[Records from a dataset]
★ ★ ★ ★

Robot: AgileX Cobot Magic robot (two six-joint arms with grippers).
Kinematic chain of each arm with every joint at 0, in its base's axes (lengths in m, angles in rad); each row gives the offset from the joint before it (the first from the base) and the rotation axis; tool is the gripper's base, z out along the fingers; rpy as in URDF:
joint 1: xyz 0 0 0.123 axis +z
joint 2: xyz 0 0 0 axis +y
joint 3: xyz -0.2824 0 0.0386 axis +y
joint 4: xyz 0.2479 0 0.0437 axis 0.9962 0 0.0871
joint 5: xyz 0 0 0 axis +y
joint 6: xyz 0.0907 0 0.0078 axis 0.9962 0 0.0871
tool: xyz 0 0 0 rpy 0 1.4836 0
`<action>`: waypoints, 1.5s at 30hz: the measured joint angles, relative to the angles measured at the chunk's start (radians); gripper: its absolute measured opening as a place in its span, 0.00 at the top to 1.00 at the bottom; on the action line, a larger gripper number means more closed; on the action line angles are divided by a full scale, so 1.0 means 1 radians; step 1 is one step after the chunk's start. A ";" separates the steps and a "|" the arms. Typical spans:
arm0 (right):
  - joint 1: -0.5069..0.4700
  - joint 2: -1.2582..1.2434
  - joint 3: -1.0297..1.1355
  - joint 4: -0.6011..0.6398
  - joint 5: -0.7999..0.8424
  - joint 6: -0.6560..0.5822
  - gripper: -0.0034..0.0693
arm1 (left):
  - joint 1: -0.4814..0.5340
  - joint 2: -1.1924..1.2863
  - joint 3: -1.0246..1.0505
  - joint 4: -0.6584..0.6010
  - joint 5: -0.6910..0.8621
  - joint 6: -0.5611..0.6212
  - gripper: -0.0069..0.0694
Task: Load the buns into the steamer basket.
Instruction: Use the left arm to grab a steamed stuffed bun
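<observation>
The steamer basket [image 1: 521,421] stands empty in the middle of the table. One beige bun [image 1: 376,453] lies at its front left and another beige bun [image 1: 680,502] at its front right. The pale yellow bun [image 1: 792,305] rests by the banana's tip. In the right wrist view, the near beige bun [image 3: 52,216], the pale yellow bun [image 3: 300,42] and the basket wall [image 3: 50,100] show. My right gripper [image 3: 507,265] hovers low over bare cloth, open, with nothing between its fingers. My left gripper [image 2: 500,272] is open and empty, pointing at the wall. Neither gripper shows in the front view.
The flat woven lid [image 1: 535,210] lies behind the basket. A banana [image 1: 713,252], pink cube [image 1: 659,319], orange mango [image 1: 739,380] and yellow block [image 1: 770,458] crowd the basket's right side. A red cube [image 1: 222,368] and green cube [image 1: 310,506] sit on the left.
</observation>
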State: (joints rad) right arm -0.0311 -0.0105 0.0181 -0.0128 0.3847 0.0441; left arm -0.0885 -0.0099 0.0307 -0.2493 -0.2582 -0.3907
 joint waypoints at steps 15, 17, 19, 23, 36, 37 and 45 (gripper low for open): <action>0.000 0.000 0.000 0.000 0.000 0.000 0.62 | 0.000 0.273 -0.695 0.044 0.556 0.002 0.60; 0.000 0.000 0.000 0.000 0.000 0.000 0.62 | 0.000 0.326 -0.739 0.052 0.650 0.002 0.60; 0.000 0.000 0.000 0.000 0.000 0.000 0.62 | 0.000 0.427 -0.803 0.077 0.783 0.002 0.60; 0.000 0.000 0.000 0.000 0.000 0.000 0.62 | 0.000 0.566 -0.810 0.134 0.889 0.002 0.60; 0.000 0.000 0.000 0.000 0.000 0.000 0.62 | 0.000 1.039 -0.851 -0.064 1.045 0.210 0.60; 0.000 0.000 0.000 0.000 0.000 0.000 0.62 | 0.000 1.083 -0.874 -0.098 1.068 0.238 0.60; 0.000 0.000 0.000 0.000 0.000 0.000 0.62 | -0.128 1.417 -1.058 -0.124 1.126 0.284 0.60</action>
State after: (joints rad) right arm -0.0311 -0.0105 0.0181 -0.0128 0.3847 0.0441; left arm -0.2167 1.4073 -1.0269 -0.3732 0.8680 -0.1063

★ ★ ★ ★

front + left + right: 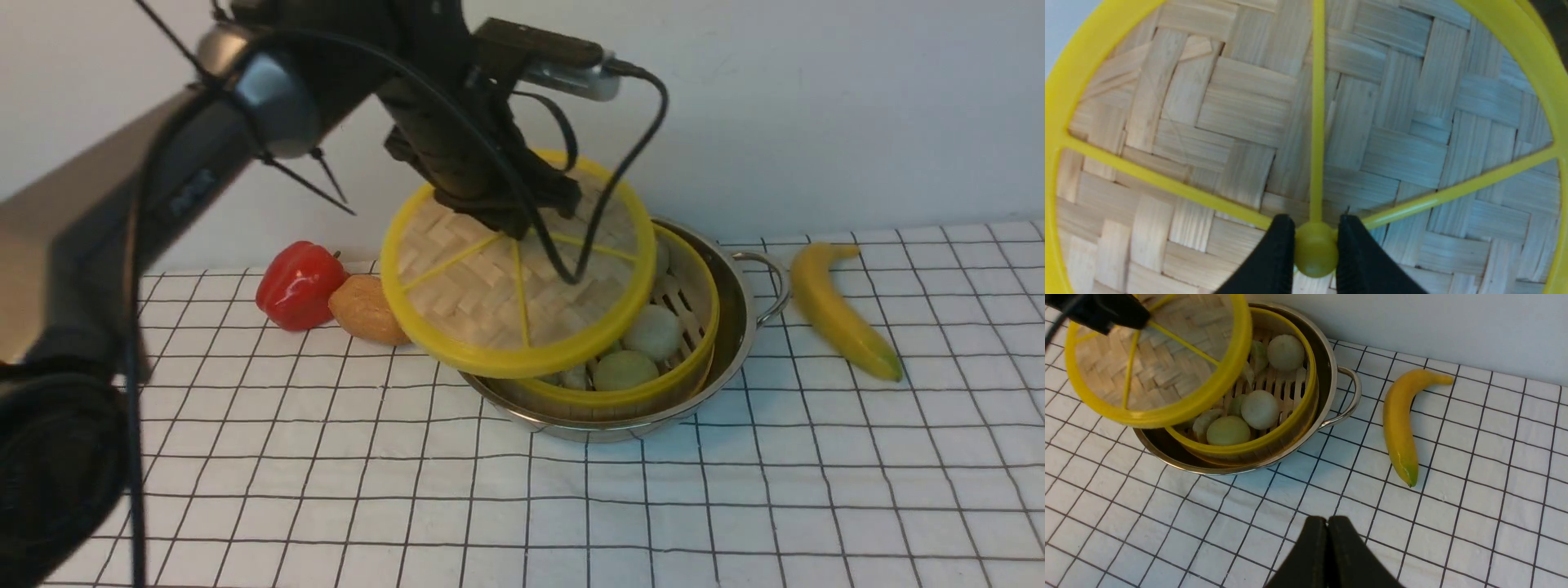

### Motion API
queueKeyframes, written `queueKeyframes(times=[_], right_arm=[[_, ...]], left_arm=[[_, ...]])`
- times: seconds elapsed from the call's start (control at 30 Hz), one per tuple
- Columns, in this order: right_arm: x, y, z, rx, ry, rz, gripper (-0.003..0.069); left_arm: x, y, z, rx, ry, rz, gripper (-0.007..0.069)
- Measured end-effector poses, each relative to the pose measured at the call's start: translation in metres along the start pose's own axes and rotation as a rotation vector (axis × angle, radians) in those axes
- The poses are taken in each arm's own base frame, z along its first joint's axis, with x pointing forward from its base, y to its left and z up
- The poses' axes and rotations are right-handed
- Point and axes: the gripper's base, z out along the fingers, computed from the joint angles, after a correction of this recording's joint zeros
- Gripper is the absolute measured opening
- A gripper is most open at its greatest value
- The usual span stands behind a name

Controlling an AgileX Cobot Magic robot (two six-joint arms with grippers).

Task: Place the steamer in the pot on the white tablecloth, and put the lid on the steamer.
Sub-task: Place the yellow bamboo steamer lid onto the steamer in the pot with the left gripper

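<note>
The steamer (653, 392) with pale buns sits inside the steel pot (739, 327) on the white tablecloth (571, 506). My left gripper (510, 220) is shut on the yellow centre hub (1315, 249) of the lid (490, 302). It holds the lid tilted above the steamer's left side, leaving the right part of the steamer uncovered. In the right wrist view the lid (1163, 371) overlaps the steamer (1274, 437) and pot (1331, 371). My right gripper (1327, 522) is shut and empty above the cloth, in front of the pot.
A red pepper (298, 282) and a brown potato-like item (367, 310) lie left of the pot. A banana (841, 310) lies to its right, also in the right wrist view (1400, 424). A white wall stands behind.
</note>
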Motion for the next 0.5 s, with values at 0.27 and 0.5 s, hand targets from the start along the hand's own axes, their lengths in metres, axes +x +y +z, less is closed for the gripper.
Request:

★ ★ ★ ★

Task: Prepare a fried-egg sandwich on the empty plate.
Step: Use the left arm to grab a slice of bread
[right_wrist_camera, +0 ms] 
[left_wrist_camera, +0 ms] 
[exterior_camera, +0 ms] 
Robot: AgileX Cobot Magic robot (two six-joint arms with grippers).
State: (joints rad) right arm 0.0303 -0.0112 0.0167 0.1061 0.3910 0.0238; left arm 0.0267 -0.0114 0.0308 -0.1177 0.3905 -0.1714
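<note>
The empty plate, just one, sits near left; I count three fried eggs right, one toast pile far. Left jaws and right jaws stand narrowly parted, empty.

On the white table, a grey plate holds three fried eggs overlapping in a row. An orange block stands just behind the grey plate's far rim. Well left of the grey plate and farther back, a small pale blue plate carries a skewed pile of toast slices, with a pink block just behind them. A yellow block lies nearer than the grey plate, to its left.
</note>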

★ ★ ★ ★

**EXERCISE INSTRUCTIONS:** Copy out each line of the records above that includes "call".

**TASK RESPONSE:**
- times: seconds elapsed from the call's start (control at 30 Hz), one per tuple
- Measured end-effector poses, each relative to the pose measured at the call's start: translation in metres along the start pose's own axes and rotation as a rotation vector (axis × angle, radians) in those axes

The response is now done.